In effect, Lambda builds the kind of cloud that you would probably like to build yourself, if you had the skills. It is engineered not to use the most general purpose GPU compute engines, as the public clouds have to do given the diversity of their workloads, but rather those GPUs that have sufficient parallel compute, sufficient memory capacity, and sufficient memory bandwidth at the lowest price to drive down total cost of ownership. When workloads are running in a sustained fashion, you have to drive down TCO in a world where models and data are growing faster than capacity increases. The public clouds have to massively overprovision their general purpose machines and then sell you on the idea that you should run your spikey workloads there and then charge you a high premium for the privilege of doing so. It is better and cheaper, says Balaban, to run your AI training on your own hardware (made by Lambda of course) and then process bursts on the Lamba Cloud, which is cheaper than AWS or Microsoft Azure.

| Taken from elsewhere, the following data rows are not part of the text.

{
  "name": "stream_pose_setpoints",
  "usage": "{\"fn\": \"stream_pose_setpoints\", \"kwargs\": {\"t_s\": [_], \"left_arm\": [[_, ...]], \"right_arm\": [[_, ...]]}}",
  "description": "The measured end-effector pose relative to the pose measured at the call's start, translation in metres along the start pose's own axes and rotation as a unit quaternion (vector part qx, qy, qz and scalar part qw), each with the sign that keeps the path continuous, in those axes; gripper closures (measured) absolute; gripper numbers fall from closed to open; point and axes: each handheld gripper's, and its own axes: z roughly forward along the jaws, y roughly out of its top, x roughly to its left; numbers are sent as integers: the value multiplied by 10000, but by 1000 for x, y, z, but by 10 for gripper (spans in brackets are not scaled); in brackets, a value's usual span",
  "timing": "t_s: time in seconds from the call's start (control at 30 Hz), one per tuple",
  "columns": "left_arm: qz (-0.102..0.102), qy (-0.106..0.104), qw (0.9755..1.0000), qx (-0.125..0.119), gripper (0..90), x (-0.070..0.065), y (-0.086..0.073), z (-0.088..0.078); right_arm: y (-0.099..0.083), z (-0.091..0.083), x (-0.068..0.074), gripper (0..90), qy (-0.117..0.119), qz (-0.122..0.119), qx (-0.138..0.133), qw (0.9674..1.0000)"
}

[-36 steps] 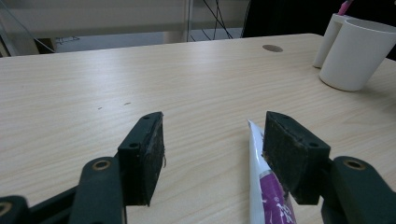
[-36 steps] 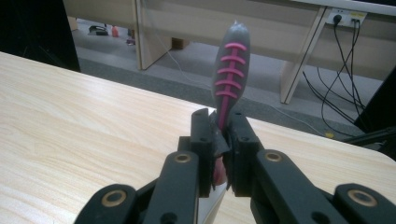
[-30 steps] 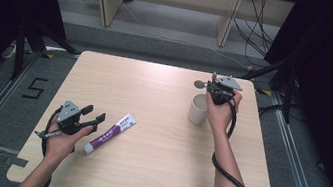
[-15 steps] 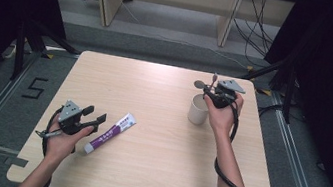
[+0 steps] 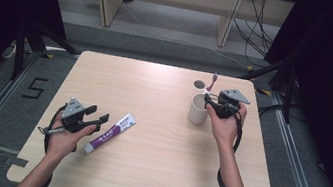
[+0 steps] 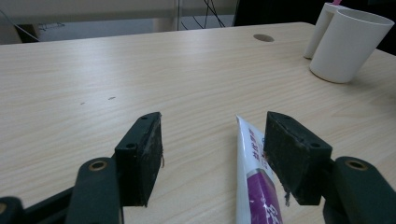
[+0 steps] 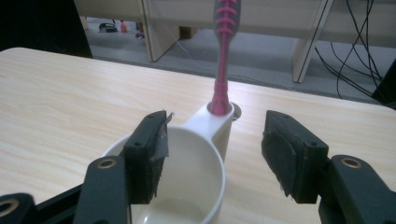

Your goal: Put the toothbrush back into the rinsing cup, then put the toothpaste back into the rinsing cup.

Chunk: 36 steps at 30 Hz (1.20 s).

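Toothbrush, pink with a grey grip, stands upright in the narrow side holder of the white cup on the far right part of the table. That table is pale wood with a small round hole just beyond the cup. It stands on a grey floor with rails at either side, wooden furniture legs and loose cables behind, and dark curtains around. The cup's main bowl looks empty. A white and purple toothpaste tube lies flat near the front left.

The right claw has its jaws apart and holds nothing, poised over the cup's near rim. A second ago it was farther back, beyond the cup. The left claw is likewise apart, unmoved, with the tube's end lying between its jaws.
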Motion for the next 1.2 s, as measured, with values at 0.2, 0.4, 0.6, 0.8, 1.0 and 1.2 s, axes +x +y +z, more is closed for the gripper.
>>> {"fn": "stream_pose_setpoints", "kwargs": {"t_s": [0.2,0.4,0.6,0.8,1.0,1.2], "left_arm": [[94,-140,9997,195,378,-4,6,8],[211,-202,9988,383,377,-8,10,14],[315,-294,9978,495,378,-10,13,16],[330,-298,9962,747,398,-11,17,20],[402,-363,9918,1158,401,-12,25,23],[555,-447,9885,1337,408,-15,33,23]], "right_arm": [[-12,-17,-4,410,-122,99,-5,9999],[-19,-30,-9,410,-35,176,-160,9997],[-27,-41,-16,409,-137,212,-145,9996],[-32,-50,-16,409,-138,224,-185,9995],[-42,-58,-13,413,-102,262,-28,9996],[-58,-64,-5,427,39,190,-202,9996]]}}
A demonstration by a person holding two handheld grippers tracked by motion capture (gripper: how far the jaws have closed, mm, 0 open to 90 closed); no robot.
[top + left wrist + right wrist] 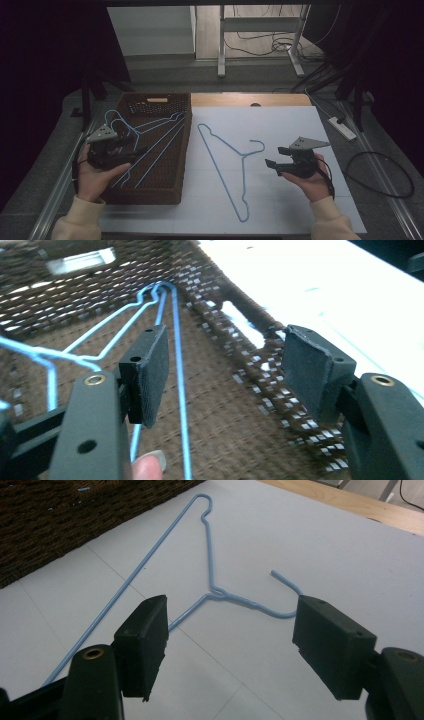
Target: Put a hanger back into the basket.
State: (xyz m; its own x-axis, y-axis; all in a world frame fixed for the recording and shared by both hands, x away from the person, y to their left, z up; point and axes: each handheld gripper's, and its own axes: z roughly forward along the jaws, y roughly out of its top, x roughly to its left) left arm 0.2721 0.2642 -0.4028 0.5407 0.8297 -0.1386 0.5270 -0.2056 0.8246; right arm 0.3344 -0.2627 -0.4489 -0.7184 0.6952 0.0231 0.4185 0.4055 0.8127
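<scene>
Several blue wire hangers [176, 118] lie in a brown wicker basket [150, 196] at the left of the table. My left gripper [136, 146] hovers over the basket, open, with nothing between its pads. In the left gripper view the hanger wires [177, 365] run along the basket floor below my left gripper [230, 375], and the basket wall [235, 315] rises just behind. Another blue hanger [242, 157] lies flat on the white table top. My right gripper [274, 156] stands open just right of its hook. In the right gripper view that hanger [215, 587] lies just beyond my right gripper [232, 645].
The white sheet [280, 125] covers the table, with a bare wooden strip [250, 99] along its far edge. A power strip [342, 127] and cables [380, 175] lie on the floor to the right. Legs of a stand [221, 45] rise beyond the table.
</scene>
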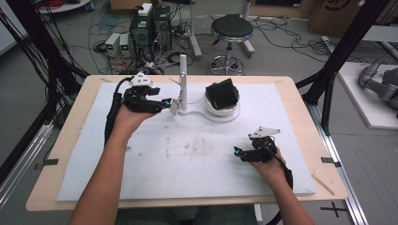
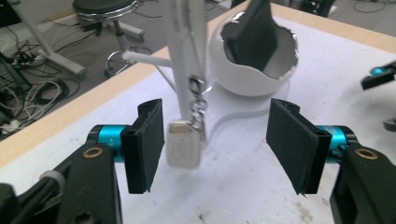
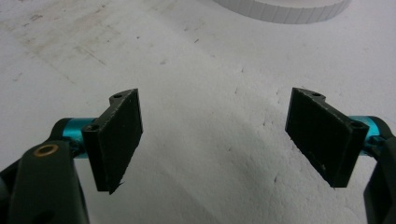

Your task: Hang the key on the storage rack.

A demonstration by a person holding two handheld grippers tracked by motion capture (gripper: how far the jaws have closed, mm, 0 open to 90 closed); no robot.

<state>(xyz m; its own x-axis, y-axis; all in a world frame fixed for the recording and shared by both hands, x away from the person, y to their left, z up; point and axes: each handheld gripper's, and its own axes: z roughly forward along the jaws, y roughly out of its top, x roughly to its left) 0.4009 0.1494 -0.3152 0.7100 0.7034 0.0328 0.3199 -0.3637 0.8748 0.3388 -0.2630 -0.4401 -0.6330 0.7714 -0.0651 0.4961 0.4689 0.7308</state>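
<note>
Upper left of the high view, the left gripper [image 1: 169, 104] sits wide open around a small silvery tag [image 2: 184, 143] dangling by a clip from the white stand [image 1: 183, 79]. Lower right, the right gripper [image 1: 237, 151] gapes, holding nothing.

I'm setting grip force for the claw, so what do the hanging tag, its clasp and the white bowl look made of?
Tag: seems brushed silvery metal, dull grey sheen. Clasp: shiny metal, bright glints on the links. Bowl: looks like glossy white ceramic or hard plastic, smooth and reflective, with a silvery rim; the pictures don't settle which.
</note>
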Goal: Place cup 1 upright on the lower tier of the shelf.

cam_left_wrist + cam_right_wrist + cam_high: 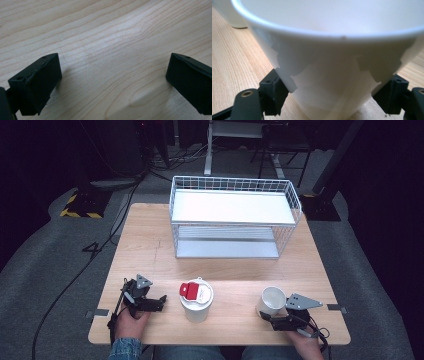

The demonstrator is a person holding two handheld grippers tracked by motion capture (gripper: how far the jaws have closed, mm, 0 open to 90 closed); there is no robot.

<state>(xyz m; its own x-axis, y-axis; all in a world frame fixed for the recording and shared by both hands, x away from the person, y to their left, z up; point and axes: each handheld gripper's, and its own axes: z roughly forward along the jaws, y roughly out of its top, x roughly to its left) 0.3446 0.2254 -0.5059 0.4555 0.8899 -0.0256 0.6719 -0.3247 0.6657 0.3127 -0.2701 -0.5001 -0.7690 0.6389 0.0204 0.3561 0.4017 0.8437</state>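
Two cups (196,299) near front table edge (220,340), right gripper (332,100) straddling one.

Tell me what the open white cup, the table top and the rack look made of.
Open white cup: probably paper or thin plastic, matte, with a thin rolled rim. Table top: pale wood or wood-look laminate, visible grain. Rack: white-coated metal wire grid, seemingly.

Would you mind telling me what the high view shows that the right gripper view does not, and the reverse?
High view alone: the white wire rack, the lidded cup with a red tab, and the left gripper, jaws apart over bare wood. Right gripper view alone: its jaws standing on either side of the open cup's base, and a small speck on the rim. Shared: the open white cup, the right gripper at it, and the wooden table.
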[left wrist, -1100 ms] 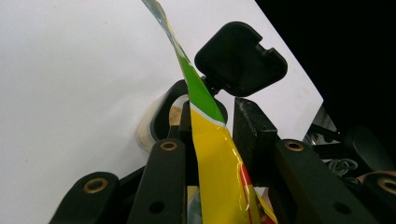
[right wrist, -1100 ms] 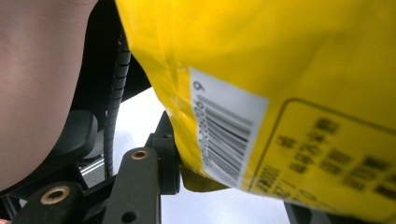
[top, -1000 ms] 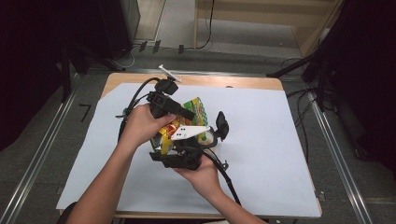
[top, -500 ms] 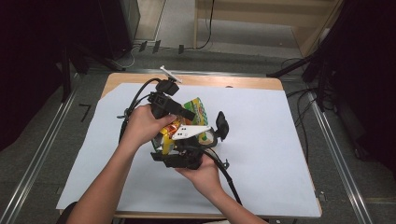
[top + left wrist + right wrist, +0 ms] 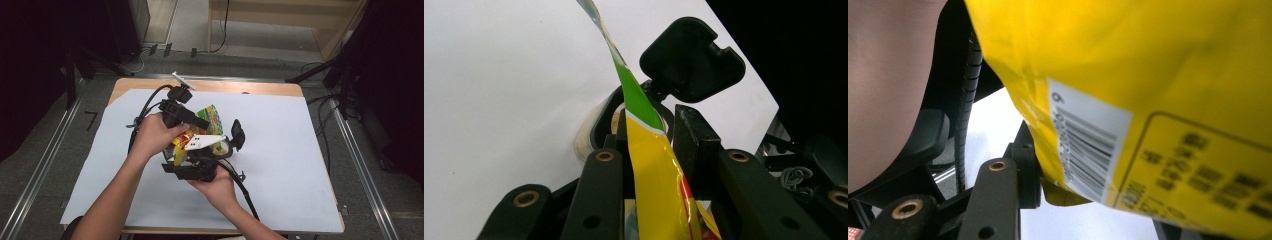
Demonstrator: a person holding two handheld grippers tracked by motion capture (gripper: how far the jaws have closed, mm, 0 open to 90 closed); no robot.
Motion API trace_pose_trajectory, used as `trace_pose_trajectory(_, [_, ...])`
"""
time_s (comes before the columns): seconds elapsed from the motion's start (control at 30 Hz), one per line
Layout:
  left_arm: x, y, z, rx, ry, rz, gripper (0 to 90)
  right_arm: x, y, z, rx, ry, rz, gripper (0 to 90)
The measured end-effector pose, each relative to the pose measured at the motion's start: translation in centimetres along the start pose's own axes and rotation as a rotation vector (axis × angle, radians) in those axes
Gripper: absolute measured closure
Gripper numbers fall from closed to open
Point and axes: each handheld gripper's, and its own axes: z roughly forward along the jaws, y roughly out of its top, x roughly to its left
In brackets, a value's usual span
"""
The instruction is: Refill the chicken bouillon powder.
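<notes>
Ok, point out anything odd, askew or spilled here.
Nothing spilled. The yellow-green snack bag is off the table, tilted, clamped between the left gripper and right gripper. The container below it has its black lid flipped open.

Across the earlier pictures and now, no change shows in the high view. The left gripper (image 5: 199, 121) sits at the same spot just left of the frame's centre, and the right gripper (image 5: 200, 152) sits at the same spot just below it. The yellow and green packet (image 5: 212, 116) between them has neither tilted nor slid. The small jar (image 5: 223, 148) with its open black lid (image 5: 238, 134) lies at the same place, right of centre on the white sheet (image 5: 300, 165). Both forearms come in from the bottom edge along the same lines, and neither pair of jaws has widened or narrowed on the packet.
</notes>
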Motion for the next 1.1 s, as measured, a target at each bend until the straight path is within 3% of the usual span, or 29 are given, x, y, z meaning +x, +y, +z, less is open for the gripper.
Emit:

So far, this niche play has worked well, and it is one that Lambda had to come up with because as a pioneer in AI software, it could not afford to run its AI applications on AWS without going broke because of the instant and explosive popularity of the AI tools it put out on the Web. The Balaban brothers learned the hard way that success is sometimes harder than failure, and that is how a niche hardware business and a niche cloud was formed.
What Lambda is doing is clearly resonating with organizations that are trying to get a handle on AI training and put it into production. In 2017, after being in business as an AI application maker and homegrown cloud builder to support them, Lambda had its first full year of selling AI training systems and pulled down about $3 million in revenues from that hardware. Two years later, it grew to $30 million, and in 2021, another two years later, it is on track to do $60 million.
“We have found that there is a huge demand – and a growing demand – for deep learning training systems that just work,” says Balaban, and that Series A funding is about building out the hardware and software engineering teams and the sales teams to really see how big that addressable market for Chevy systems is compared to the Cadillac systems that the big cloud builders have to engineer – and charge for – because they need to support a diversity of clients and workloads on their devices where Lambda simply does not.
Software is going to be a key differentiator, and the Lambda Stack, which is packaged up to run on Debian Linux and includes Nvidia drivers and libraries such as CUDA and cuDNN as well as the TensorFlow, Keras, PyTorch, Caffe, Caffe 2, and Theano machine learning training frameworks. With the fund raising, Lambda will be expanding the software that runs on its cloud and making it all a lot more user friendly than these frameworks (many of them developed by hyperscalers and cloud builders who seem to like byzantine and bizarre structures as a matter of pride) are when they are released into the wild on GitHub. Eventually, this polished AI training stack will be available for Lambda customers to deploy on their laptops and workstations, on their in-house clusters, and on the Lambda GPU Cloud.
And that is the secret right there to the niche. The experience will be the same for Lambda’s customers no matter where they are creating their AI models. They won’t even know the difference. The market will tell Lambda just how valuable such an experience is, but we can infer it from the actual experience of Apple with its music business, can’t we?